In general, for a random variable X conditional on an event B: E(X|B) is the sum or integral of the products of all possible values of the RV (or function) and the respective conditional probabilities of each.

EDIT: Note the nth moment is [tex] E(X-x)^n[/tex], n>1 and the covariance E[(X-x)(Y-y)].


yea thanks, so I've been messing around a bit, and I think I've almost got it figured out (just need to make everything pretty for my specific example). But in general, this is what I have:

Given the moments of either conditional distribution functions, you can recreate the characteristic function. Then, to get back the conditional distribution function, you take the inverse Fourier transform of the characteristic function. Since we can easily relate each of the conditional distribution functions to each other, we can then get the conditional distribution function of the other variable, and then we can get the moments from there. This is how the moments are related to each other. Going from either of the conditional distributions back to the joint distribution is straightfoward enough. If we keep everything in terms of the original moments, we will derive a relationship between the conditional moments and the joint moments (though in general it doesn't look pretty).
 
  • #4
shaiguy6 said:
Since we can easily relate each of the conditional distribution functions to each other, we can then get the conditional distribution function of the other variable, and then we can get the moments from there. This is how the moments are related to each other. Going from either of the conditional distributions back to the joint distribution is straightfoward enough. If we keep everything in terms of the original moments, we will derive a relationship between the conditional moments and the joint moments (though in general it doesn't look pretty).

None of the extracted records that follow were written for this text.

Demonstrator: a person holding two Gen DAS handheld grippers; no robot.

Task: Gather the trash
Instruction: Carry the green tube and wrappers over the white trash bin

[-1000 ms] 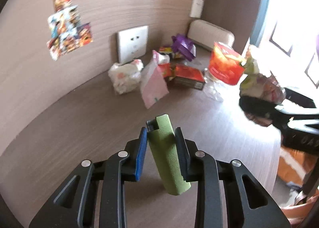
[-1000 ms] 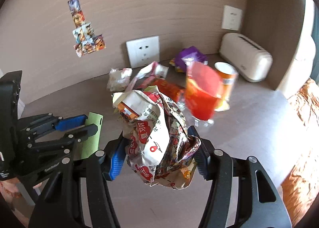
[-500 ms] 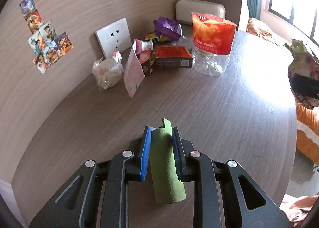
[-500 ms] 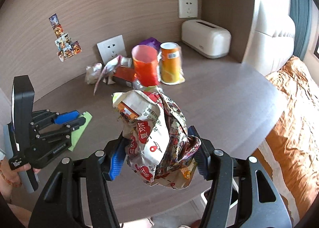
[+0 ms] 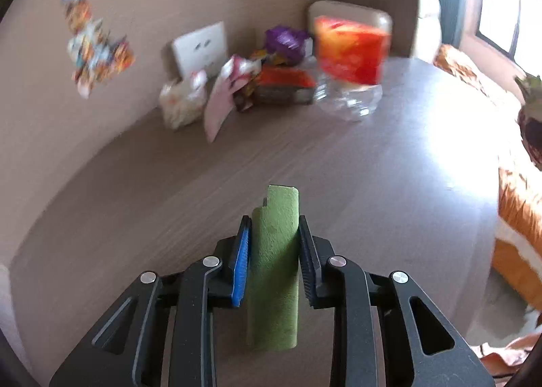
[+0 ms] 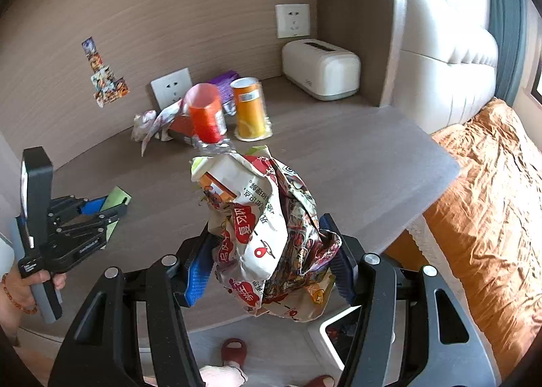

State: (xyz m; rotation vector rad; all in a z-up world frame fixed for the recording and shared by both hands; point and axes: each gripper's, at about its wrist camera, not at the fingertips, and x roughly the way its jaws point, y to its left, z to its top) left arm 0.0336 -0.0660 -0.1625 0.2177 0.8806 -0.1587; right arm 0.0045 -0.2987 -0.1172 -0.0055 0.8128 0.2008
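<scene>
Trash fills both grippers. Green folded wrapper (image 5: pixel 274 261) sits between the blue-padded fingers of the left gripper (image 5: pixel 273 251), its long axis running along the fingers and pointing forward and down toward the table (image 5: pixel 389 184); one end juts past the fingertips, the other hangs back under the jaws. The pads stand against its two long sides, and the jaws are opening slightly with the wrapper between them. In the right wrist view the same wrapper (image 6: pixel 115 199) shows as a green edge poking out ahead of the left gripper (image 6: pixel 101 214), which a hand (image 6: pixel 20 288) holds by its handle.

Crumpled snack bag (image 6: pixel 267 234) is clamped in the right gripper (image 6: pixel 267 261), pads pressing on its lower sides. Its long axis stands roughly upright, across the fingers, with the torn mouth rising above the fingertips and the bottom sagging below them.

Ahead of both grippers, at the far edge of the table by the wall, lie more wrappers (image 6: pixel 152 123), a red-labelled bottle (image 6: pixel 206 116) and an orange cup (image 6: pixel 250 109), close together. A white toaster (image 6: pixel 320 70) stands farther right in the corner.
</scene>
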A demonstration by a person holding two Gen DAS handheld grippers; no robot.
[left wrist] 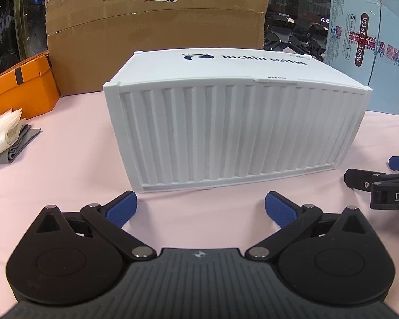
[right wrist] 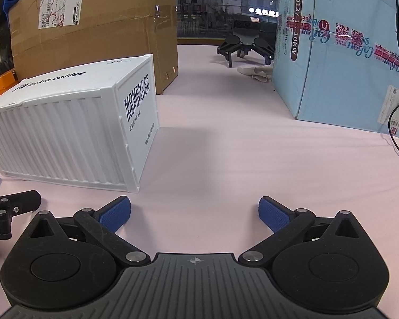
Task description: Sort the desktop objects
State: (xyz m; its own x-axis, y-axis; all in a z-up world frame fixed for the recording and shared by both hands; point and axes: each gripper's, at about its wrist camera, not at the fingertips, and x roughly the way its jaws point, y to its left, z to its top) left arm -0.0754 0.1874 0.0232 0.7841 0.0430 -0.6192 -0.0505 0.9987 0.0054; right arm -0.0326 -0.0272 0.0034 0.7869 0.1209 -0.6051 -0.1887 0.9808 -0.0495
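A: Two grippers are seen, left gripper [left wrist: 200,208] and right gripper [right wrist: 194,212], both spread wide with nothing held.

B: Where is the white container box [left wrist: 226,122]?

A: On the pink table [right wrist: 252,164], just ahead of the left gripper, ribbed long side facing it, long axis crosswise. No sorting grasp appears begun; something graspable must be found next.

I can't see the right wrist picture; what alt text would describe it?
An open hand-held gripper hovers over a pink table, holding nothing. A white ribbed box sits to the left, a blue carton to the right.
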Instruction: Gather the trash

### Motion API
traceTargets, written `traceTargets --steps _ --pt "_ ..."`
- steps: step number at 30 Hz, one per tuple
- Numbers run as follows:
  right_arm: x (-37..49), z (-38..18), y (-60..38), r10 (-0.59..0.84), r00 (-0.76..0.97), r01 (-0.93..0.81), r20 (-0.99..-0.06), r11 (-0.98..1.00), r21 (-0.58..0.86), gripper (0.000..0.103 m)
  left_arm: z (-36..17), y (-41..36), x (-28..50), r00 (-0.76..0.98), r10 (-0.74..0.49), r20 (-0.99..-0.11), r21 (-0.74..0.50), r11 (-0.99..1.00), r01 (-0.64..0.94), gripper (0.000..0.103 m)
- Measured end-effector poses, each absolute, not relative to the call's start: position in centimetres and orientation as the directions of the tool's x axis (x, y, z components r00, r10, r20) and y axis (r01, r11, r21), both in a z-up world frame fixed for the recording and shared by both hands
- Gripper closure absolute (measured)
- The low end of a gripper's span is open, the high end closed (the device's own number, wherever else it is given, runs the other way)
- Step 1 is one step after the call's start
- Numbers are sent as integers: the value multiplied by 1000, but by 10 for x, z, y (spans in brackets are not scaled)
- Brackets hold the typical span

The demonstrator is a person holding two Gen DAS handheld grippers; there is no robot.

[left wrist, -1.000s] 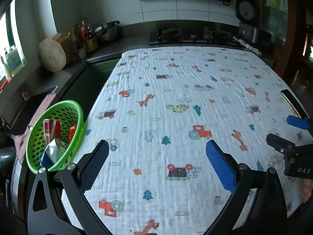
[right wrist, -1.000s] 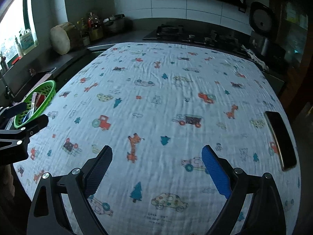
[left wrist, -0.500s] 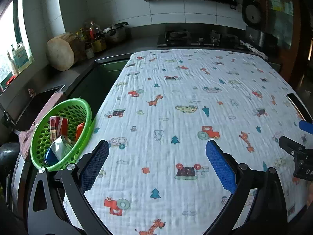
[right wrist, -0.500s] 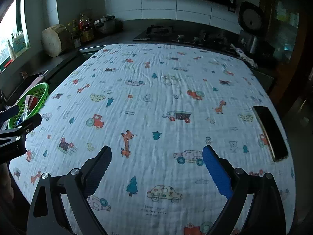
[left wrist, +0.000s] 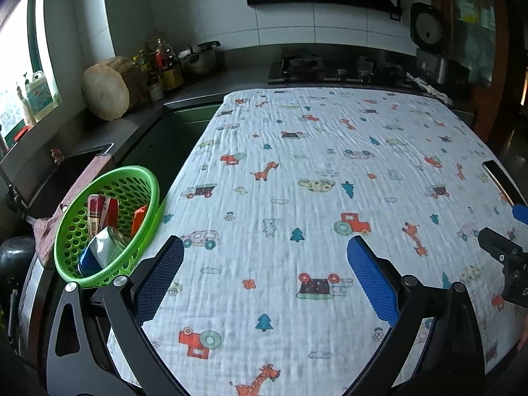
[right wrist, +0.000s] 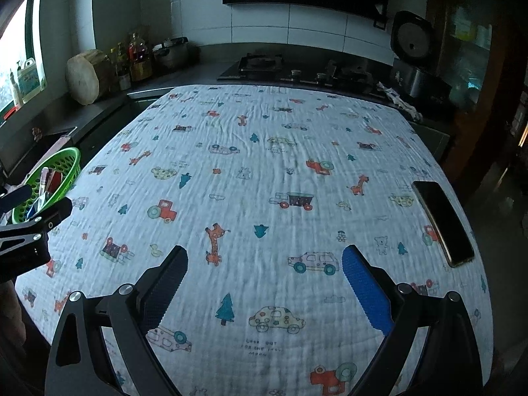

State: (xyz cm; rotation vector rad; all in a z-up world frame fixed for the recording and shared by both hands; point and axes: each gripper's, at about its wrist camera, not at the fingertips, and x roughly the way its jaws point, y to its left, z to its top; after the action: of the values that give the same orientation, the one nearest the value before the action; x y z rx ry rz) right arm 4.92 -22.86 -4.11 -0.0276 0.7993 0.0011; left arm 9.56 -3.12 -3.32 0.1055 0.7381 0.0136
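Note:
A green perforated basket stands at the table's left edge and holds wrappers, red packets and a crushed silver-blue pack; it also shows in the right wrist view. My left gripper is open and empty over the printed cloth, to the right of the basket. My right gripper is open and empty above the cloth's near middle. Each gripper's tip shows at the edge of the other's view.
A table covered by a white cloth with cartoon prints. A black phone lies near the cloth's right edge. Behind are a counter with a stove, bottles, a wood block and a sink at the left.
Both grippers have drawn back and risen a little, so more of the table and kitchen is in view. Both stay open and empty. The basket has not moved.

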Motion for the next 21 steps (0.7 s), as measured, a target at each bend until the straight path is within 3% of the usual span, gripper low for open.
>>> traceTargets --steps 21 --pt "49 -42 -232 -9 695 1 -719 1000 -11 11 -34 -38 94 738 28 -675 92 995 47 5"
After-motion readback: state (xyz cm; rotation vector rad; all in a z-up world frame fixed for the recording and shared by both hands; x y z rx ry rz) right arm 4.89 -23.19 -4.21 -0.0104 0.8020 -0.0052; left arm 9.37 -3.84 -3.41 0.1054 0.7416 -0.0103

If I understand you correctly, if you know f(x) and f(y), you can get f(x,y) using the characteristic function. In general, for any two of the above functions you can obtain the third. Moreover, knowing the functions allows you to obtain the moments. However,it sounds like you're trying to get the functions from knowing only the moments. I'm not sure this is true. Obtaining the expectations (the first moments) E(X|Y=y) or E(Y|X=x) analytically requires you know at least two of the three functions.
 
  • #5
SW VandeCarr said:
If I understand you correctly, if you know f(x) and f(y), you can get f(x,y) using the characteristic function. In general, for any two of the above functions you can obtain the third. Moreover, knowing the functions allows you to obtain the moments. However,it sounds like you're trying to get the functions from knowing only the moments. I'm not sure this is true. Obtaining the expectations (the first moments) E(X|Y=y) or E(Y|X=x) analytically requires you know at least two of the three functions.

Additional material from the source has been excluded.